Each number in the sequence is called a term of the sequence. We denote sequences in any of the following forms:

$$ \begin{gather} \{a_1, a_2, a_3, \dots, a_n, \dots \}\\ \{a_n\}_{n = 1}^{\infty}\\ \{a_n\} \end{gather} $$

The subscript $n$ that appears in $a_n$ is called an index, and it indicates the order of terms in the sequence. The starting index is arbitrary, but usually $n = 0$ or $n = 1$. The $\dots$ mean that the sequence continues indefinitely.

It is of interest whether a sequence approaches some value for very large values of $n$. A sequence is said to converge if it approaches some value as $n \to \infty$. A sequence is said to diverge if it is unbounded or does not approach any value.

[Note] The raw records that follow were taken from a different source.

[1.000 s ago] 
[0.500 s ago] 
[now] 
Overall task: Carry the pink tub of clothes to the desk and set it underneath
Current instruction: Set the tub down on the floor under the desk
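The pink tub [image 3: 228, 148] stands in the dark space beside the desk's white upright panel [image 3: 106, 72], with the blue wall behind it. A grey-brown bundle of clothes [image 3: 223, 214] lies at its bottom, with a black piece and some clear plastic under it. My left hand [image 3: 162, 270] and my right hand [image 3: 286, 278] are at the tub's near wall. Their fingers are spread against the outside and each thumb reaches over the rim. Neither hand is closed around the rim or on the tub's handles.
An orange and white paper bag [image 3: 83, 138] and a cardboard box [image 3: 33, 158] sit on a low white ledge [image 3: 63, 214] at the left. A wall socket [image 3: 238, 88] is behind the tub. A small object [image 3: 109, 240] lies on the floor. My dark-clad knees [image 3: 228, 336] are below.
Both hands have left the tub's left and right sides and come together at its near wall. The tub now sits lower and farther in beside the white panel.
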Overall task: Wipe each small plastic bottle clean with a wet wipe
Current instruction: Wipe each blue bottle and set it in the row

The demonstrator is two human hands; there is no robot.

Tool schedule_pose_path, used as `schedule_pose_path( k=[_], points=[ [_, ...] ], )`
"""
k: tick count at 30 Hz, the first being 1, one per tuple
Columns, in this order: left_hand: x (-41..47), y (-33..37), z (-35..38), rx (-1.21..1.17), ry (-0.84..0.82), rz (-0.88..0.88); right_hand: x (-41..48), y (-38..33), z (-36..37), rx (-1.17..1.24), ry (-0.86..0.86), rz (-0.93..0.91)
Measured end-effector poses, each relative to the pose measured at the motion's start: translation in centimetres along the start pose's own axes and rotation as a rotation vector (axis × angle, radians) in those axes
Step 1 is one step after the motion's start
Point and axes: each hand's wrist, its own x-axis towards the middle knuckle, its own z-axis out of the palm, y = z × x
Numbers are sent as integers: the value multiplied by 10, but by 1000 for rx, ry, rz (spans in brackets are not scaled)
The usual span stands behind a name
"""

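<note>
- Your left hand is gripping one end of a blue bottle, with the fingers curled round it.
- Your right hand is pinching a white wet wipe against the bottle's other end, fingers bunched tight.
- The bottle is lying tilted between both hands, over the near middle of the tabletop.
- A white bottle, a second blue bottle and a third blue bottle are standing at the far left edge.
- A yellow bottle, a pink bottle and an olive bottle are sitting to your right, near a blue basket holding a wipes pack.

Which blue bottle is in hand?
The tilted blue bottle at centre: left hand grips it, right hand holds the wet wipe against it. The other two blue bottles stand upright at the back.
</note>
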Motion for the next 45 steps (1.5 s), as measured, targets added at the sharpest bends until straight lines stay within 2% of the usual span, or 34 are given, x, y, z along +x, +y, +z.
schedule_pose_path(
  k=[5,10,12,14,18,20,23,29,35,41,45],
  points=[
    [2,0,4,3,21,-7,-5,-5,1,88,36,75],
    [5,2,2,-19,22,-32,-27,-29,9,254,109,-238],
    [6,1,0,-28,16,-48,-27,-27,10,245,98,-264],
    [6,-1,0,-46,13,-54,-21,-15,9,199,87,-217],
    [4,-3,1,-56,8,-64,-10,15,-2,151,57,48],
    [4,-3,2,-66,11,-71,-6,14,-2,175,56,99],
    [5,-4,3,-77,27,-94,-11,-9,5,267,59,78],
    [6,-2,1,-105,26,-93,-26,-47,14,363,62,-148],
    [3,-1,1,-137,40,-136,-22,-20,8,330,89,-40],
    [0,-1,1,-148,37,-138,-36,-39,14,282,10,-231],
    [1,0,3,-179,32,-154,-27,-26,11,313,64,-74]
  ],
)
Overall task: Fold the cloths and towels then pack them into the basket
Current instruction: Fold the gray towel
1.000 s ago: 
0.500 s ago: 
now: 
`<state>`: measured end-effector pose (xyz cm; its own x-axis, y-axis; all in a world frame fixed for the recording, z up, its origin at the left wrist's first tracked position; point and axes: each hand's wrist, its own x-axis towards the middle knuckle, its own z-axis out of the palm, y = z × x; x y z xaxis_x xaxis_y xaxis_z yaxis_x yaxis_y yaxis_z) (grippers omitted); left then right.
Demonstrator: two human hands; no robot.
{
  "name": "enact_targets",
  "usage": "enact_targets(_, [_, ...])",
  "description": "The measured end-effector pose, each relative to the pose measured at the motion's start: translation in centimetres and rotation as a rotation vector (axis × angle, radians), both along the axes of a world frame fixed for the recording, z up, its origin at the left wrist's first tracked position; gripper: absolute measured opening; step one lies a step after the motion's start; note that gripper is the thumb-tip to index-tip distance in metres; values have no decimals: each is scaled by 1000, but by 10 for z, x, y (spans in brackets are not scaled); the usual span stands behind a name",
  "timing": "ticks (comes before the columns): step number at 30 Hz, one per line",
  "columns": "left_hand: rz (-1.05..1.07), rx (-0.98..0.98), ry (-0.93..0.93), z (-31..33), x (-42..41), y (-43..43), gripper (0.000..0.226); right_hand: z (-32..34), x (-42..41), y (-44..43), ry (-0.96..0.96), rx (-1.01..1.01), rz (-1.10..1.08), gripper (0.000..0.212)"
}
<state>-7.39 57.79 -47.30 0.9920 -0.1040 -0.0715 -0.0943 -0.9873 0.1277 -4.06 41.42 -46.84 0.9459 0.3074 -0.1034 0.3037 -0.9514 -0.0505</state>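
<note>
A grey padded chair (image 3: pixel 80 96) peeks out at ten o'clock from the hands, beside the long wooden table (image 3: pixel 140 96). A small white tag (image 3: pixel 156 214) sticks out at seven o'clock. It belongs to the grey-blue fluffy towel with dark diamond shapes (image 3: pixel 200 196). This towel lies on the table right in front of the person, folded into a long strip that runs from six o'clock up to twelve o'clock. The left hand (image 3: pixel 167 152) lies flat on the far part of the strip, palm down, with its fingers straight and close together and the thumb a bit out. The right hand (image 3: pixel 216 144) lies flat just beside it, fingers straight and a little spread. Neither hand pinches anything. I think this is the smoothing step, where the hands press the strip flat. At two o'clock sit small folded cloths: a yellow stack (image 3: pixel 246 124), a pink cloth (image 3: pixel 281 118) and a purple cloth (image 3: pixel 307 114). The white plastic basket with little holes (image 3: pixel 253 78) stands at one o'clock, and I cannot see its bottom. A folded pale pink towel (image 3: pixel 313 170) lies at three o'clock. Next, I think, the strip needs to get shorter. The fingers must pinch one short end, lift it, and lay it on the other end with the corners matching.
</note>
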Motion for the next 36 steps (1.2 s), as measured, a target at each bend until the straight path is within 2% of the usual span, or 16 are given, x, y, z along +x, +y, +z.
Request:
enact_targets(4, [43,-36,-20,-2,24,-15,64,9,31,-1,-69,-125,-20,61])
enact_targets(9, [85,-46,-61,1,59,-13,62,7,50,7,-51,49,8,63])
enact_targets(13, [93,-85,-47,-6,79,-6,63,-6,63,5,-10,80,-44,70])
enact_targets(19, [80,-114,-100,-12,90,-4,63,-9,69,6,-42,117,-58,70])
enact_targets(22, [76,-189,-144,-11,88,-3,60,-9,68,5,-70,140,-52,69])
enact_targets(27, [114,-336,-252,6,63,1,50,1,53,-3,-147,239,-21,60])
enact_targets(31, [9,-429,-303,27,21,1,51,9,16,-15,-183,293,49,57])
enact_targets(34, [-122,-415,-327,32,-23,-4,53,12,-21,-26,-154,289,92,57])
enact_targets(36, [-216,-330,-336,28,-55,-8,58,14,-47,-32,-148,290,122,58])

The intuition is really what happens to the next term. Is it smaller, bigger, etc.?

Sequence that Converges

The following sequence approaches $n^2/n^2 = 1$:

$$ \begin{gather} a_n = \frac{(n + 8)(n + 1)}{n(n - 10)}\\ = \frac{n^2 + 9n + 8}{n^2 - 10n} \end{gather} $$

Sequences that Diverge

This sequence diverges because the numerator grows much faster than the denominator and so grows unbounded.

$$ b_n = \frac{e^n + 1}{e \cdot n + 1} $$

This sequence is said to diverge because it never approaches any value:

$$ c_n = (-1)^n $$

Instead, it oscillates between $-1$ and $1$,

Types of Sequences

• $\{a_n\}$ is increasing if $a_{n + 1} > a_n$; for example, $\{0, 1, 2, 3, \dots\}$
• $\{a_n\}$ is nondecreasing if $a_{n + 1} \geq a_n$; for example, $\{1, 1, 2, 2, 3, 3, \dots\}$
• $\{a_n\}$ is decreasing if $a_{n + 1} < a_n$; for example, $\{2, 1, 0, -1, \dots\}$
• $\{a_n\}$ is nonincreasing if $a_{n + 1} \leq a_n$; for example, $\{0, -1, -1, -2, -2, -3, -3, \dots\}$
• $\{a_n\}$ is monotonic if it is either nonincreasing or nondecreasing (it moves in one direction).
• $\{a_n\}$ is bounded if there is a number $M$ such that $|a_n| \leq M$, for all relevant values of $n$.

Recurrence Relations

A recurrence relation (or implicit formula) is a way of defining a sequence by providing an initial term, and a general rule from computing the next term from the previous term.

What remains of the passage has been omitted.